Abstract Funding Acknowledgements Type of funding sources: Public Institution(s). Main funding source(s): University of Milan Background Angiopoietin-like 3 (ANGPTL3) is a hepatokine and a regulator of lipid and lipoprotein metabolism through lipoprotein lipase and endothelial lipase inhibition, preventing the hydrolyzation of lipoprotein-derived triglycerides. A lack of ANGPTL3 results into a hypolipidemic phenotype, with a lower profile of lipids and lipoproteins, and this is evident in humans carrying a loss of function mutation, or in cellular or in vivo models. ANGPTL3 action, from the liver, is finely regulated between oxidative and storage tissues in the fasting and postprandial phases; from the current pharmacological treatments a possible ANGPTL3 intrahepatic role besides the lipases’ inhibition is emerging, thus possibly affecting the systemic metabolism with different implications. Purpose An axis between ANGPTL3 and other Angiopoietin-like proteins is known to regulate the triglyceride partitioning after a meal or during fasting, however the effect on tissues and the following metabolic and pathologic implications are still not known. Therefore, we aim to describe the impact of ANGPTL3 deficiency in fasting or in a postprandial state, and in different compartments of the organism. Methods As models, we utilized Angptl3 Knock-out (KO) mice (C57BL6/J background) and their littermate controls (wild-type, WT) fed a chow diet for 16 weeks. We assessed the metabolic phenotype with indirect calorimetry and with lipids, glucose, and insulin tolerance tests; we evaluated changes in plasma lipids under fast, fed, and fast-refeed settings and we investigated the histology of key metabolic organs.
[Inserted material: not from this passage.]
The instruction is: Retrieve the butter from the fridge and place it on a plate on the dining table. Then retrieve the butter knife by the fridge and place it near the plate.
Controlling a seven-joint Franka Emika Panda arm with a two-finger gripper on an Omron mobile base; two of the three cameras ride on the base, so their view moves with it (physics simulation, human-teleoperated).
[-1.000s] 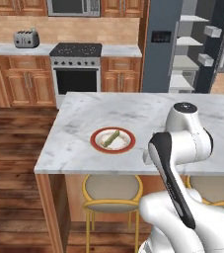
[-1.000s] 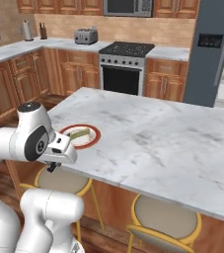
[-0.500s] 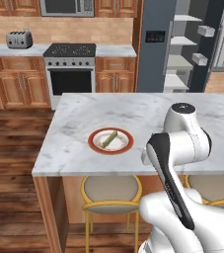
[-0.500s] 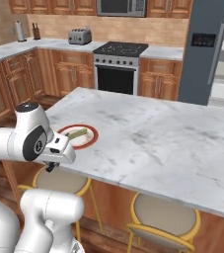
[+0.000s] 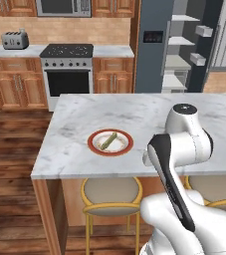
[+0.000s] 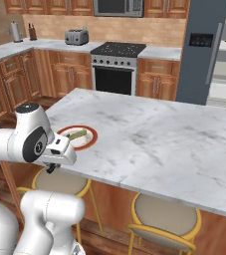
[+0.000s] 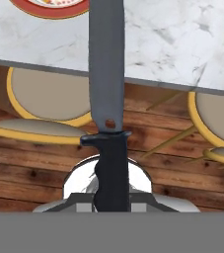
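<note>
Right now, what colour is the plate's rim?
Red-orange around a cream-white centre; the plate shows best in the left base view.

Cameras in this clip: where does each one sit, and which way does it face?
Left base view: behind the arm's left, looking over the dining table at the plate with butter; the arm rises lower right.
Right base view: behind its right, same plate, fridge beyond; the arm rises lower left.
Hand view: along the hand, shut on the butter knife, toward the table edge and stools.
Both base views share table, plate and butter.
</note>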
Results ANGPTL3 KO mice fed ad libitum a chow diet are hypolipidemic (plasma triglycerides levels: 42,42±8,80 mg/dL in ANGPTL3 KO mice vs. 122,02±55,09 mg/dL in WT mice; plasma cholesterol levels: 44,00±9,11 mg/dL in ANGPTL3 KO mice vs. 76,51±15,87 mg/dL in WT mice). The oral charge lipid challenge suggests that KO mice have lower lipid levels at all time points. Conclusions This preliminary profiling of ANGPTL3 KO mice under fasting and fed conditions highlights the hypolipidemia of these models, and the potentially beneficial impact of ANGPTL3 deficiency on their metabolism compared to controls.